ACTION ITEM: An acceptable answer contains each line of the material, unchanged.
--------------------------------------------------
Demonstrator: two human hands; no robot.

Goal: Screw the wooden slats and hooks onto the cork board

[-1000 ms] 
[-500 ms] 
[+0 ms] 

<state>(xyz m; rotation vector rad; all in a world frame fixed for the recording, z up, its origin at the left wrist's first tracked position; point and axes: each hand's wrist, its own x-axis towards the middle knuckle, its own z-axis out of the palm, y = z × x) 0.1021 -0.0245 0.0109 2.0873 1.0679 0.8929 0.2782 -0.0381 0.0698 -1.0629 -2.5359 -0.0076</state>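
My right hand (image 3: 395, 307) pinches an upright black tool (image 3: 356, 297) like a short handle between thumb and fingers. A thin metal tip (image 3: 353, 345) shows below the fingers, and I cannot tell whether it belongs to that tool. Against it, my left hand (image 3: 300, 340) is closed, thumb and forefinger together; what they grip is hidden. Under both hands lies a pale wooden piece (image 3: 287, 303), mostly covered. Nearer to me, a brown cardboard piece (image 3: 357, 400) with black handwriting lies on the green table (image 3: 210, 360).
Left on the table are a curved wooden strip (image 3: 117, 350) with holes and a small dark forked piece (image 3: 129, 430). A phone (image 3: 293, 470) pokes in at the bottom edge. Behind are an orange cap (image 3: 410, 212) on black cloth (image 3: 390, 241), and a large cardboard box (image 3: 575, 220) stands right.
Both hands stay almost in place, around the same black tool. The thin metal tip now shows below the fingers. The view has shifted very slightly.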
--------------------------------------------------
EXPECTED OUTPUT:
Demonstrator: two human hands; no robot.

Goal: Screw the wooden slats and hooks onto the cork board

[-1000 ms] 
[-500 ms] 
[+0 ms] 

<state>(xyz m; rotation vector rad; all in a world frame fixed for the recording, z up, its origin at the left wrist's first tracked position; point and axes: each hand's wrist, its own x-axis towards the middle knuckle, its own z-axis out of the palm, y = z × x) 0.1021 -0.0245 0.0109 2.0873 1.0679 0.8929 0.2782 -0.0381 0.0698 -1.0629 -2.5359 -0.0076</state>
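My right hand (image 3: 395, 307) pinches an upright black tool (image 3: 356, 297) like a short handle between thumb and fingers. A thin metal tip (image 3: 353, 345) shows below the fingers, and I cannot tell whether it belongs to that tool. Against it, my left hand (image 3: 300, 340) is closed, thumb and forefinger together; what they grip is hidden. Under both hands lies a pale wooden piece (image 3: 287, 303), mostly covered. Nearer to me, a brown cardboard piece (image 3: 357, 400) with black handwriting lies on the green table (image 3: 210, 360).
Left on the table are a curved wooden strip (image 3: 117, 350) with holes and a small dark forked piece (image 3: 129, 430). A phone (image 3: 293, 470) pokes in at the bottom edge. Behind are an orange cap (image 3: 410, 212) on black cloth (image 3: 390, 241), and a large cardboard box (image 3: 575, 220) stands right.
Both hands stay almost in place, around the same black tool. The thin metal tip now shows below the fingers. The view has shifted very slightly.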

There is nothing more to the exercise.